Genetics of VHL
VHL is a hereditary disease that is caused by pathogenic variants (disease-causing changes) in the VHL gene. This disease is estimated to affect approximately 1 in 30,000-50,000 people worldwide.
All individuals have two copies of the VHL gene, one inherited from each parent. VHL is an autosomal dominant disease, meaning someone must have a pathogenic variant (disease-causing change) in one copy of the VHL gene in order to have an increased risk of developing tumors. Both men and women are equally likely to have and pass on VHL. This disease is considered highly penetrant, meaning that most individuals with VHL will experience one or more tumors over their lifetime.
A person who has a parent or sibling with VHL has a 50% chance of also having VHL. However, someone may still have a chance of having VHL if a more distant relative, such as an aunt, uncle, cousin or grandparent, has VHL. Genetic testing for the VHL gene performed on a blood (or saliva) sample is the most conclusive way of determining if someone has VHL.
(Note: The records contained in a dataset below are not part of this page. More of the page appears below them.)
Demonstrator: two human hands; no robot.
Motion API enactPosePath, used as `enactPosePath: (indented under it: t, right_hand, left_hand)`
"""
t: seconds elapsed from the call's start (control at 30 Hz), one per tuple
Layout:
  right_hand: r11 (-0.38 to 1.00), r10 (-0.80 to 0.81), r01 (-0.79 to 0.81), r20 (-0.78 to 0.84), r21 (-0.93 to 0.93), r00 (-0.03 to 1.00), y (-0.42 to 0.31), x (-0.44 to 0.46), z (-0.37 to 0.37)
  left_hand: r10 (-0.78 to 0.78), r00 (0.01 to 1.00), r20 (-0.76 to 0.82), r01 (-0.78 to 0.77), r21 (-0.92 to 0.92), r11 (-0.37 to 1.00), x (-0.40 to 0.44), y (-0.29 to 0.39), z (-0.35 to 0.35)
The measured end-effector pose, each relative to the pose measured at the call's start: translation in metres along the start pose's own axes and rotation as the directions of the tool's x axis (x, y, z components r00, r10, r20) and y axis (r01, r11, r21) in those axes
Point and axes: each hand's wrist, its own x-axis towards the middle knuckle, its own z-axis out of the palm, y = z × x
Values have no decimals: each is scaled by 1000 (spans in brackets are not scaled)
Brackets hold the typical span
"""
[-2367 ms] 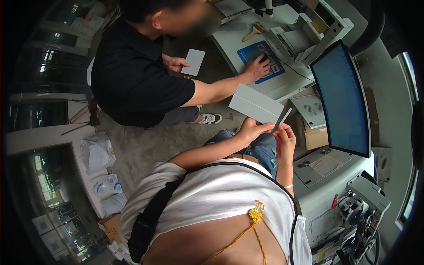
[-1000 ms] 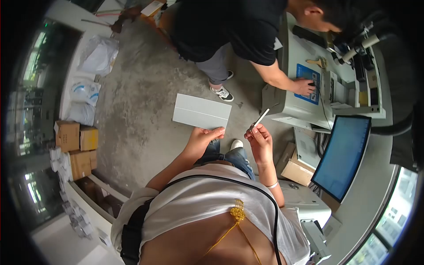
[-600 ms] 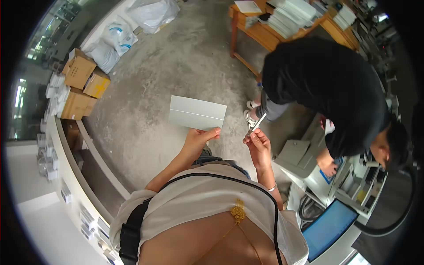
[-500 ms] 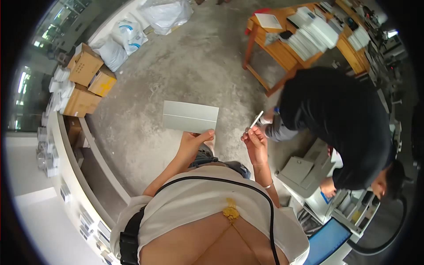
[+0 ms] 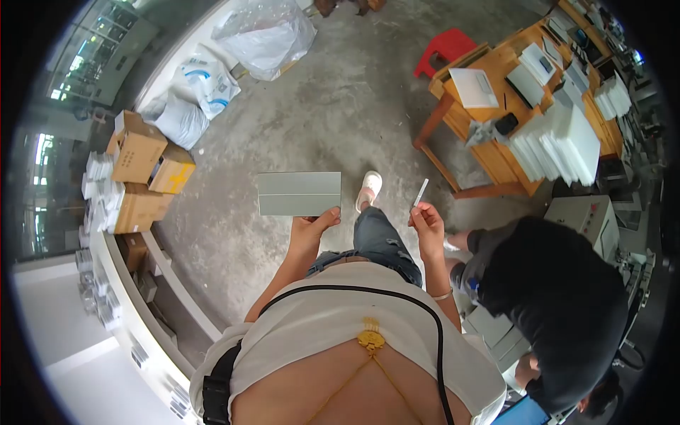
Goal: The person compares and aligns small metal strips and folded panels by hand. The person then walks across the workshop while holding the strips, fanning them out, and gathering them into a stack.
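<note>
My left hand point(image 5: 314, 229) is closed on the lower edge of a flat grey-green rectangular panel point(image 5: 298, 185), thumb on top and fingers underneath. A pale line runs lengthwise across the panel's face. To the right, my right hand point(image 5: 428, 225) pinches a slim white stick-like object point(image 5: 421, 192), its upper end pointing up and slightly right. I cannot make out its exact kind. The panel and the white stick are held apart, above the concrete floor.
A wooden table point(image 5: 460, 121) with stacked white sheets point(image 5: 559, 145) stands ahead right, near a red stool point(image 5: 451, 48). A person in black point(image 5: 559, 297) bends over at right. Cardboard boxes point(image 5: 138, 152), plastic bags point(image 5: 265, 35) and a curved counter point(image 5: 131, 304) line the left.
My view has moved forward, and one foot now shows stepping ahead. The table and stool appear nearer, and the other person sits lower in view. Both hands keep their hold.
</note>
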Motion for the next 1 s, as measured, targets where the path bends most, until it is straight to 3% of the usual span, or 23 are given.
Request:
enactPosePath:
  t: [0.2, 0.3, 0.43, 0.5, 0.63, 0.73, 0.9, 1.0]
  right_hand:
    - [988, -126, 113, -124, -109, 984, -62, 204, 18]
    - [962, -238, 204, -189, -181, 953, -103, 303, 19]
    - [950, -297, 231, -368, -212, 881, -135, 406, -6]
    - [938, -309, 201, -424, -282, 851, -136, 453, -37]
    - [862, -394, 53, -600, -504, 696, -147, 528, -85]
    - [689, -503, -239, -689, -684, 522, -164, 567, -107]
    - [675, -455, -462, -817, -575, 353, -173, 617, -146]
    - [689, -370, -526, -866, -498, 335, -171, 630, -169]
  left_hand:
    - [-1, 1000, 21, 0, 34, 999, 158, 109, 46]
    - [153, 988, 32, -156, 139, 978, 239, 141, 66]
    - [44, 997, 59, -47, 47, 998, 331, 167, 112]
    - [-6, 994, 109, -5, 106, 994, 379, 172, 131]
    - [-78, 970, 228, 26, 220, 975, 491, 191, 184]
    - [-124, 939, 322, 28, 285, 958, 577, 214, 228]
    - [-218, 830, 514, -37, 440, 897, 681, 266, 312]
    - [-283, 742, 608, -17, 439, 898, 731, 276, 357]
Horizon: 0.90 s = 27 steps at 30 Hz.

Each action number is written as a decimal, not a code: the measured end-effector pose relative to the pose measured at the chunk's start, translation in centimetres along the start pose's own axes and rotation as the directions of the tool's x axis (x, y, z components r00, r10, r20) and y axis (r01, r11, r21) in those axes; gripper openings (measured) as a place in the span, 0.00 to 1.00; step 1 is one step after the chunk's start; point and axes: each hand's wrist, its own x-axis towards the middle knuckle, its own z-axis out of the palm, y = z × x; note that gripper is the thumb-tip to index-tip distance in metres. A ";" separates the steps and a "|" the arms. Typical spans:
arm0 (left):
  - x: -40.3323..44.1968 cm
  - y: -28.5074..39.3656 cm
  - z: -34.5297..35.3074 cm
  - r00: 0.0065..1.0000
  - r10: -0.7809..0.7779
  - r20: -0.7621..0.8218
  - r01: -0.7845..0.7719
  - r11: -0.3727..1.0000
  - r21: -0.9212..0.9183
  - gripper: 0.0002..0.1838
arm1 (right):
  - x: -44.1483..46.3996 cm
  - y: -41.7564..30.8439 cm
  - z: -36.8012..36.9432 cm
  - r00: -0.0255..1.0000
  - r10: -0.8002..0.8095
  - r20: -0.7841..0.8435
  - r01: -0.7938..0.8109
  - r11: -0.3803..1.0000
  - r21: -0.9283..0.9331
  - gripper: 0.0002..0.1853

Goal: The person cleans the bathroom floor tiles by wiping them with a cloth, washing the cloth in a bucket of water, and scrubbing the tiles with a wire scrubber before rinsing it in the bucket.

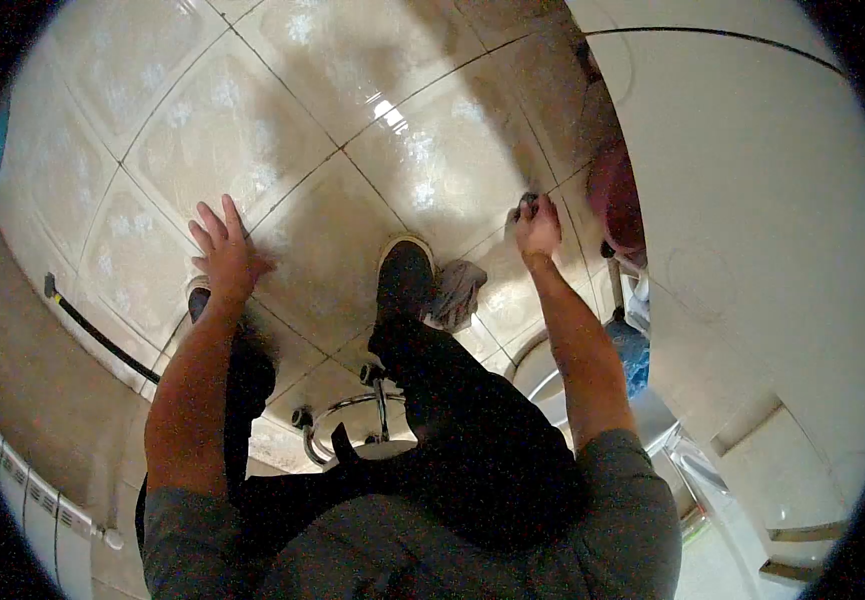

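Note:
My left hand [225,250] has its fingers spread over the tiled floor [282,150], in front of my left shoe; whether it touches the tiles I cannot tell. Out to the right, my right hand [540,228] is closed around a small dark scrubbing pad [527,206], low at the floor near a tile joint. Most of the pad is hidden by the fingers. A crumpled grey-brown cloth [457,295] lies against my right shoe [405,278], between that shoe and my right forearm.
A stool with chrome legs [382,405] stands beneath me. On the right are a white cabinet or appliance [752,200], a dark red container [615,200] and a blue item [634,362]. At left lie a black hose [102,340] and a white radiator [40,495].

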 end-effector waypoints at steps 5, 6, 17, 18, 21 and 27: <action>-0.5 -0.2 -0.4 0.998 0.056 -0.024 -0.056 0.998 0.002 0.75 | 6.7 1.2 1.1 0.998 0.061 0.008 -0.061 0.998 -0.015 0.21; -0.6 -0.3 -0.3 0.998 0.059 -0.018 -0.059 0.998 0.010 0.75 | 7.7 1.4 1.3 0.991 0.123 0.049 -0.124 0.992 0.014 0.21; -0.4 -0.2 -0.8 0.999 0.033 0.007 -0.033 0.999 -0.035 0.75 | 5.0 6.0 4.5 0.993 0.053 0.107 -0.093 0.907 0.411 0.20; 0.1 0.0 -1.1 1.000 0.031 -0.001 -0.031 0.999 -0.039 0.75 | 3.7 5.5 4.0 1.000 0.013 0.028 -0.023 0.917 0.397 0.20; -0.4 0.3 -0.9 0.999 -0.010 0.048 0.010 1.000 0.004 0.75 | 5.0 4.7 3.4 0.999 0.030 -0.038 -0.013 0.922 0.387 0.20; -0.1 -0.1 -0.7 1.000 0.004 -0.003 -0.004 0.999 -0.038 0.75 | 2.2 1.5 0.5 0.992 -0.008 -0.124 -0.009 0.990 -0.141 0.14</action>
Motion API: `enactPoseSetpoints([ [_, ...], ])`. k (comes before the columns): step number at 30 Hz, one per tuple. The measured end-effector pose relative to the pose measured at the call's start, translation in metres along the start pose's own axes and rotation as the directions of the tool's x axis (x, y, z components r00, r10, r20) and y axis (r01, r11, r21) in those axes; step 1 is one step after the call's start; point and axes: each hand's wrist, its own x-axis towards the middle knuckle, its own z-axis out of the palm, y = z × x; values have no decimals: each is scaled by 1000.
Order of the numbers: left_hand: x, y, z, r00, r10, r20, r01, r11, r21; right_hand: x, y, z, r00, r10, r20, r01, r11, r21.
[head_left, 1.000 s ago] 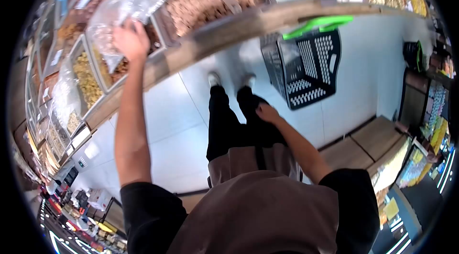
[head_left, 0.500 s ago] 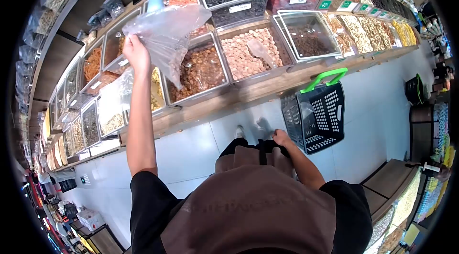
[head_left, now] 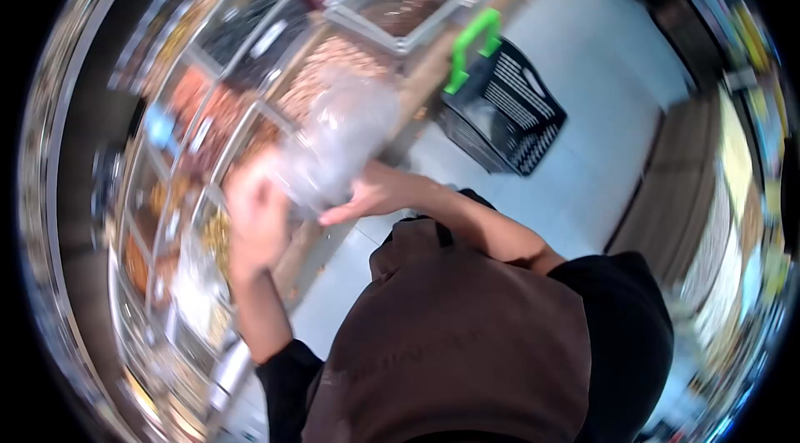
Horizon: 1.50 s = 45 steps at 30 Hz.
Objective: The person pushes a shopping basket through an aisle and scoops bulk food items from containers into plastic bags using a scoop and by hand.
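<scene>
A clear plastic bag (head_left: 346, 130) is held over the front row of food bins, between my two hands. My left hand (head_left: 260, 201), smeared by motion, is closed on the bag's left side. At the lower right edge of the bag, my right hand (head_left: 375, 191) grips it with thumb and fingers. Behind the bag lies a bin of pale pinkish nuts (head_left: 329, 68), partly covered by it. Another bin with brown contents (head_left: 258, 139) is mostly hidden behind the bag and my left hand.
A dark shopping basket (head_left: 521, 110) with a green handle (head_left: 473, 47) stands on the floor to the right. A lidded bin (head_left: 400, 5) and a bin of dark dried food (head_left: 242, 22) lie beyond. Another plastic bag (head_left: 198, 280) rests over bins at left.
The view has turned and blurred. My left hand has brought the bag down and closer to my body. My right hand has risen from my side to the bag.
</scene>
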Motion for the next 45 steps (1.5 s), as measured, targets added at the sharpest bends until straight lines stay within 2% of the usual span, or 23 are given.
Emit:
enactPoseSetpoints([
  [2, -1, -8, 52, 967, -22, 253, 24, 1000, -7, -22, 0, -4, 997, 21, -75, -6, 980, 200],
  [3, -19, -45, 83, 952, -120, 280, 168, 974, -154, -41, 10, -11, 993, 12, -120, 3, 992, 126],
  [4, -21, -47, 112, 969, 103, 227, -93, 994, -54, -61, 20, -18, 986, 3, -166, 5, 999, 50],
  [7, -15, -48, 169, 946, -86, 313, 203, 908, -367, -135, 6, -37, 867, 317, -383, -276, 948, 160],
  [8, -12, -52, 186, 935, -117, 335, 261, 866, -426, -161, 14, -42, 826, 307, -473, -290, 951, 110],
  [11, 25, -62, 240, 936, -37, 351, 193, 886, -421, -235, 50, -62, 677, 312, -667, -462, 885, -56],
  [13, 38, -84, 275, 757, 94, 646, -154, 987, 37, -266, 57, -77, 611, 345, -712, -470, 882, 24],
  [15, 37, -100, 322, 671, 32, 741, -162, 981, 104, -294, 67, -87, 657, 279, -700, -436, 898, -51],
  [16, 31, -108, 348, 620, 6, 784, -39, 999, 24, -305, 63, -92, 709, 82, -701, -307, 930, -201],
  [17, 24, -119, 374, 567, -15, 824, 94, 995, -47, -309, 60, -102, 719, 154, -678, -327, 935, -135],
  [19, 5, -144, 414, 680, 158, 716, 22, 972, -235, -314, 48, -133, 753, 205, -625, -334, 938, -95],
  [20, 4, -146, 428, 656, -9, 755, 412, 842, -347, -326, 59, -143, 762, 204, -615, -327, 940, -93],
  [23, 9, -200, 481, 542, -97, 835, 296, 952, -82, -352, 95, -174, 770, 384, -510, -550, 804, -227],
  [24, -5, -227, 502, 623, -231, 747, 576, 782, -239, -352, 90, -193, 798, 391, -459, -537, 807, -247],
  [26, 2, -213, 513, 633, -411, 656, 756, 511, -409, -343, 69, -224, 807, 425, -410, -546, 802, -243],
  [28, 40, -177, 516, 818, -211, 536, 450, 814, -367, -353, 93, -241, 807, 478, -347, -579, 755, -306],
  [30, 61, -183, 526, 862, -92, 499, 279, 907, -316, -353, 109, -252, 787, 544, -292, -617, 702, -356],
  [33, 71, -224, 544, 712, -184, 678, 526, 779, -341, -341, 149, -266, 648, 645, -404, -757, 604, -250],
  [35, 91, -219, 565, 702, -319, 637, 599, 748, -285, -340, 197, -285, 889, 255, -381, -408, 818, -405],
  [38, 98, -260, 616, 807, -174, 564, 250, 966, -60, -340, 237, -307, 564, 706, -428, -824, 511, -244],
  [39, 112, -276, 618, 725, -163, 669, -17, 967, 253, -329, 237, -321, 406, 812, -419, -914, 353, -202],
  [42, 127, -314, 647, 710, -230, 665, 74, 964, 255, -347, 303, -328, 485, 752, -447, -872, 374, -316],
  [45, 122, -357, 680, 691, -251, 678, 96, 961, 259, -355, 370, -335, 382, 897, -224, -891, 293, -347],
])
While the majority of VHL cases are due to a pathogenic variant that was passed down from a parent, approximately 20% of individuals with VHL have a new (de novo) pathogenic variant in the VHL gene that was not inherited from either parent. A de novo pathogenic variant occurs either in an egg or sperm cell, or very early in an embryo’s development. If present in the egg or sperm, the VHL pathogenic variant will be present in all of the cells of the embryo. However, if this occurs later in the development of the embryo, only some cells will have this VHL pathogenic variant, which is called mosaicism.
If a clinical diagnosis of VHL is suspected, but there is no known family history, genetic testing can help confirm the diagnosis.